Drop the images. Copy every line below character for character.

**DATA PROVIDED**

═══

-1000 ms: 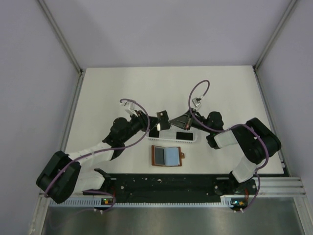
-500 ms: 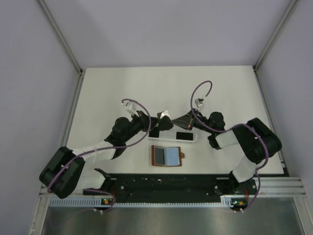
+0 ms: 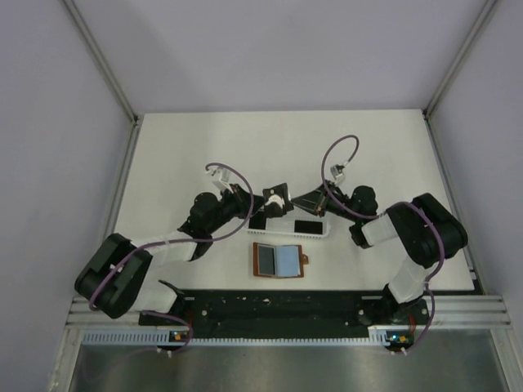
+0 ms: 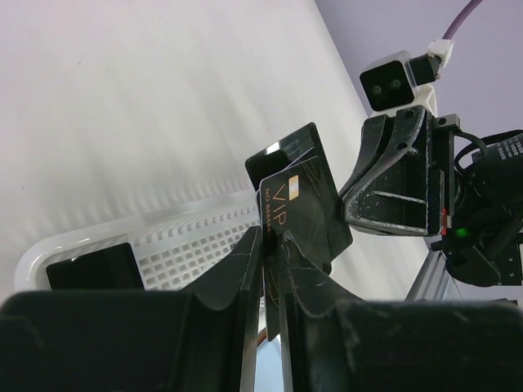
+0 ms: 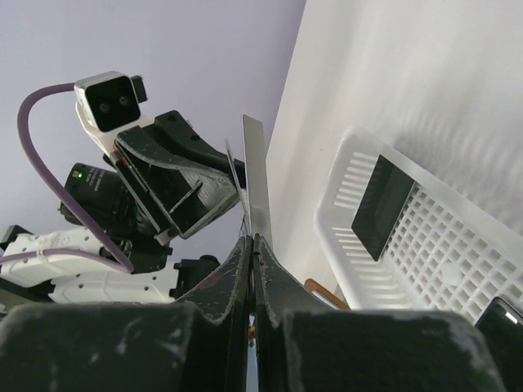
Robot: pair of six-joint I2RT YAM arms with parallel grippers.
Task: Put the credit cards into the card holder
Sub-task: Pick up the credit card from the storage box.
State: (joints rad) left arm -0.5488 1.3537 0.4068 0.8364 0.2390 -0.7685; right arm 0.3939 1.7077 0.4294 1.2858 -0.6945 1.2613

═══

**TASK SOLUTION**
-1000 ms: 
-500 ms: 
+0 ms: 
+0 ms: 
+0 ms: 
Robot: pair of six-joint I2RT YAM arms with parallel grippers.
Task: Put the credit cards into the card holder
Sub-task: Pick up the credit card from the storage box.
State: (joints rad) left arm -0.5488 1.3537 0.4068 0.8364 0.2390 -0.7685; right arm 0.3939 1.7077 0.4294 1.2858 -0.6945 1.2613

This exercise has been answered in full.